Two months after joining Stroud’s group, Snowden fled the United States and passed on thousands of pages of top secret program files to journalists, detailing the agency’s massive data collection programs. In the maelstrom that followed, Stroud said her Booz team was vilified for unwittingly enabling the largest security breach in agency history.

“Our brand was ruined,” she said of her team.

In the wake of the scandal, Marc Baier, a former colleague at NSA Hawaii, offered her the chance to work for a contractor in Abu Dhabi called CyberPoint. In May 2014, Stroud jumped at the opportunity and left Booz Allen.

CyberPoint, a small cybersecurity contractor headquartered in Baltimore, was founded by an entrepreneur named Karl Gumtow in 2009. Its clients have included the U.S. Department of Defense, and its UAE business has gained media attention.

In an interview, Gumtow said his company was not involved in any improper actions.

Stroud had already made the switch from government employee to Booz Allen contractor, essentially performing the same NSA job at higher pay. Taking a job with CyberPoint would fulfil a lifelong dream of deploying to the Middle East and doing so at a lucrative salary. Many analysts, like Stroud, were paid more than $200,000 a year, and some managers received salaries and compensation above $400,000.

She understood her new job would involve a counterterrorism mission in cooperation with the Emiratis, a close U.S. ally in the fight against ISIS, but little else. Baier and other Raven managers assured her the project was approved by the NSA, she said. With Baier’s impressive resume, including time in an elite NSA hacking unit known as Tailored Access Operations, the pledge was convincing. Baier did not respond to multiple phone calls, text messages, emails, and messages on social media.

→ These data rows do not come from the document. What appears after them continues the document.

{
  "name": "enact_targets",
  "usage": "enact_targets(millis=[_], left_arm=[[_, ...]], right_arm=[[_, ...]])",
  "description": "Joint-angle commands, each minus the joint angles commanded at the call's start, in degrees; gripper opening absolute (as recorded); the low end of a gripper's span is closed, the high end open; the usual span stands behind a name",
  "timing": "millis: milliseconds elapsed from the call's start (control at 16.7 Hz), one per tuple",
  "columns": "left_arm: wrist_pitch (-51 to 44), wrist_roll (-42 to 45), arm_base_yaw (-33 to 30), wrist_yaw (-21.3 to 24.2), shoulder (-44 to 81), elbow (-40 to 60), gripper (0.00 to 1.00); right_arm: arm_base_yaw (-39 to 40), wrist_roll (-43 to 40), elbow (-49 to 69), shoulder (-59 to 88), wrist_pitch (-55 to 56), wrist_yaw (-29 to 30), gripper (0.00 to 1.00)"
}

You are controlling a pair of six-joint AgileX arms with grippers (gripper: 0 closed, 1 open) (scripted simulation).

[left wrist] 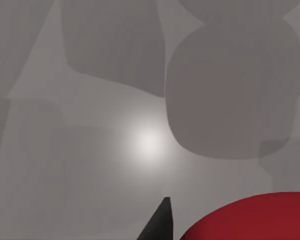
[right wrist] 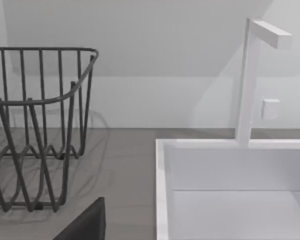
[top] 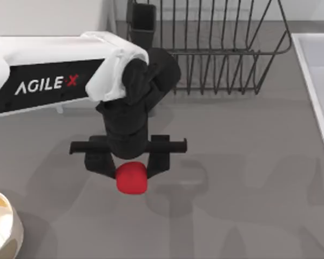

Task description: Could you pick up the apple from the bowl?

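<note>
**A:** Where is the apple right now?

**B:** Clamped between the fingers of the left gripper, out over the bare grey table and well clear of the bowl, which sits at the table's near left corner. In the left wrist view the red fruit bulges in beside one black fingertip, with only tabletop beyond it.

**A:** So the pick looks done?

**B:** I'd judge it largely is — the fruit is out of the bowl and the jaws are closed on its sides. What's left is holding it well.

**A:** Meaning?

**B:** Keep the squeeze steady. The apple is smooth and rounded, and it seems to hang low in the fingers, so a sudden swing could roll it out. Any further travel should be slow and level, away from the wire rack behind the arm.

**A:** And the right gripper?

**B:** Parked over by the white sink — a dark edge shows in its wrist view, but I cannot tell its state.
</note>
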Motion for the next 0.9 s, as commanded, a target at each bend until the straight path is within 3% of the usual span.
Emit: enact_targets(millis=[780, 900], left_arm=[[0.0, 0.0, 0.0, 0.0, 0.0, 0.0, 0.98], [0.0, 0.0, 0.0, 0.0, 0.0, 0.0, 1.0]], right_arm=[[0.0, 0.0, 0.0, 0.0, 0.0, 0.0, 1.0], [0.0, 0.0, 0.0, 0.0, 0.0, 0.0, 1.0]])
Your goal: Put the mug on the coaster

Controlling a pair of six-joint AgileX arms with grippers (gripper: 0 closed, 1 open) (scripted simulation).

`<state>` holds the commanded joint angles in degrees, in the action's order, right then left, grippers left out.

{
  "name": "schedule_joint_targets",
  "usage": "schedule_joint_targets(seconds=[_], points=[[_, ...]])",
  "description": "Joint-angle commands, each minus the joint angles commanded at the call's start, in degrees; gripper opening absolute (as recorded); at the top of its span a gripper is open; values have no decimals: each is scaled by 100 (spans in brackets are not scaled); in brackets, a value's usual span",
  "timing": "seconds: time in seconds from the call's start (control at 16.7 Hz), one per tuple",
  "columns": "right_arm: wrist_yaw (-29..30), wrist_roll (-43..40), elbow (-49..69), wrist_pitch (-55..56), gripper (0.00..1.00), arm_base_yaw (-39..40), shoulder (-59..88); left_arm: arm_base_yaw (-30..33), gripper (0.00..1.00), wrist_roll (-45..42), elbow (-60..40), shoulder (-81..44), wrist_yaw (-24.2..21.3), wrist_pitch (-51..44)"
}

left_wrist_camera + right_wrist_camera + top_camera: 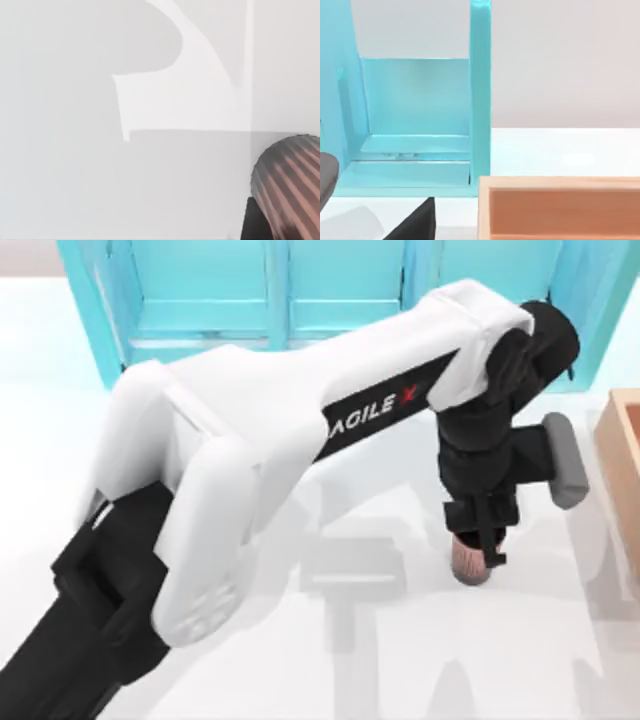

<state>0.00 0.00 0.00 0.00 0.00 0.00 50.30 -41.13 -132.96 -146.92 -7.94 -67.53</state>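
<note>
My left gripper (pixel 478 545) has its fingers closed around the mug (pixel 470 562), held between them; setting it on the coaster (pixel 566 460) beside them remains.

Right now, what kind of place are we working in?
Likely a rendered tabletop workspace: a plain white table, a turquoise shelf unit at the back, a wooden box at the right edge.

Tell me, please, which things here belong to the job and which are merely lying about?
Belonging to the job:
the mug, gripped by the left end effector
the coaster, partly hidden behind that arm's wrist

Just lying about:
the turquoise rack at the back of the table
the wooden box at the table's right edge
</note>
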Motion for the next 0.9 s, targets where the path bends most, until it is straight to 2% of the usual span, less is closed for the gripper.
schedule_joint_targets(seconds=[0.6, 0.72, 0.9], points=[[0, 0, 0, 0, 100, 0, 0, -27, 0, 7, 17, 11, 3, -2], [0, 0, 0, 0, 100, 0, 0, -118, 0, 190, 193, 146, 48, -3], [0, 0, 0, 0, 100, 0, 0, -451, 0, 907, 847, 642, 211, 11]])
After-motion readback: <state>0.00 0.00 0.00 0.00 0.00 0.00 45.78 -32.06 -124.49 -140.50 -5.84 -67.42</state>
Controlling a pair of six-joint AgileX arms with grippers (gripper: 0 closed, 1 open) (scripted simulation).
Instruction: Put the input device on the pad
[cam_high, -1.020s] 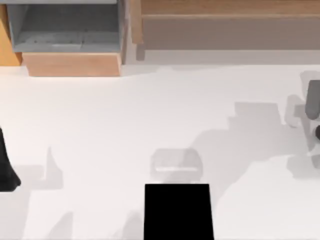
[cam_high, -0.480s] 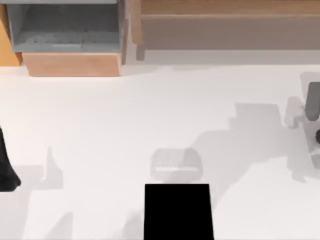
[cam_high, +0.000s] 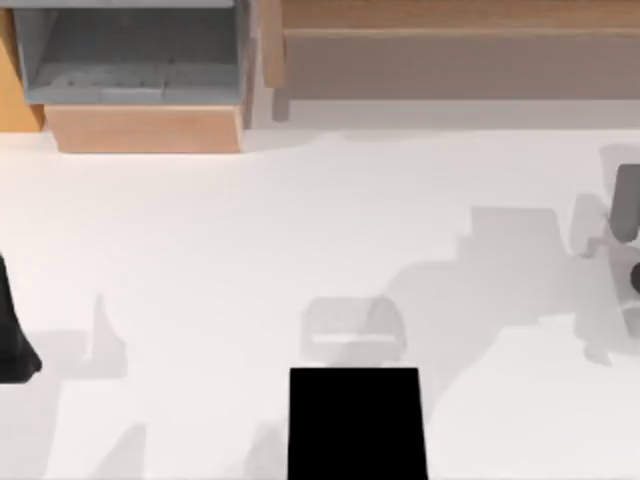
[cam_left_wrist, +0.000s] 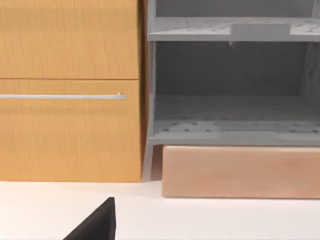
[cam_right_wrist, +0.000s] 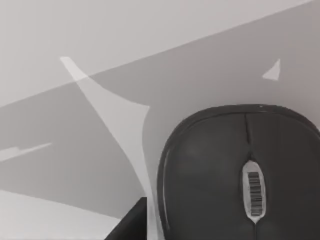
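My right pincer (cam_high: 625, 215), grip state unclear, hovered over the mouse (cam_right_wrist: 240, 175) far right of the pad (cam_high: 357, 422); an off-centre squeeze could squirt it off the worktop (cam_high: 250, 250).

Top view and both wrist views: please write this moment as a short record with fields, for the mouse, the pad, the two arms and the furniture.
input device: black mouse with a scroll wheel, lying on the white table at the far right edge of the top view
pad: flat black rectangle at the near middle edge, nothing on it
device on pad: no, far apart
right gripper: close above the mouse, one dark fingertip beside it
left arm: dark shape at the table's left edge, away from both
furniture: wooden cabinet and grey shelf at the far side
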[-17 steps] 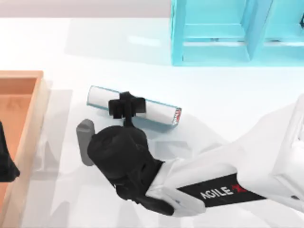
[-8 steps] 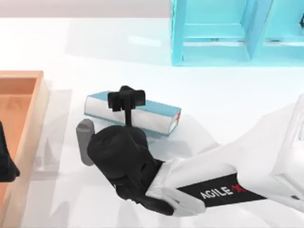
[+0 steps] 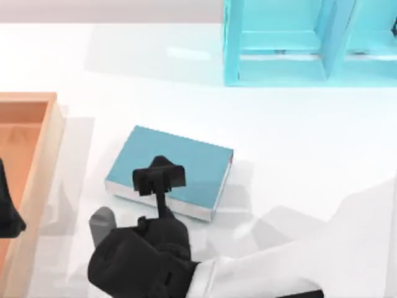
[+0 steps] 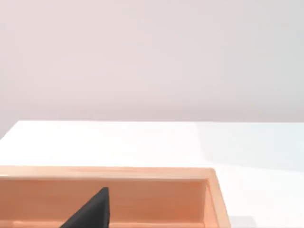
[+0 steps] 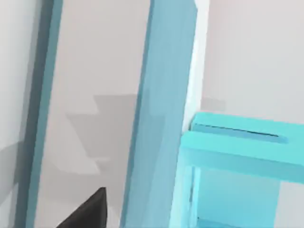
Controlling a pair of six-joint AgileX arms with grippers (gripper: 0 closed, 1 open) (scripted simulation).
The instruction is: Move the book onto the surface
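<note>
The teal-blue book (image 3: 189, 158) lies cover-up, low over the white surface (image 3: 298, 136), left of the table's middle. Its white page edges face the near side. My right gripper (image 3: 158, 177) reaches in from the near side over the book's near half and is shut on it. In the right wrist view the pale page edge (image 5: 90, 71) runs close in front of the camera between teal cover edges. My left gripper (image 3: 7, 214) stays parked at the far left over the tray.
An orange-brown wooden tray (image 3: 46, 136) stands at the left edge, and its rim (image 4: 142, 173) shows in the left wrist view. A turquoise shelf unit (image 3: 279, 68) stands at the back right and appears beyond the book (image 5: 237, 142).
The book has turned from standing on its edge to flat, cover up, and come toward the near side. My right arm has drawn back and down with it.
</note>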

In the highly secretive, compartmentalized world of intelligence contracting, it isn’t unusual for recruiters to keep the mission and client from potential hires until they sign non-disclosure documents and go through a briefing process.

When Stroud was brought into the Villa for the first time, in May 2014, Raven management gave her two separate briefings, back-to-back.

In the first, known internally as the “Purple briefing,” she said she was told Raven would pursue a purely defensive mission, protecting the government of the UAE from hackers and other threats. Right after the briefing ended, she said she was told she had just received a cover story.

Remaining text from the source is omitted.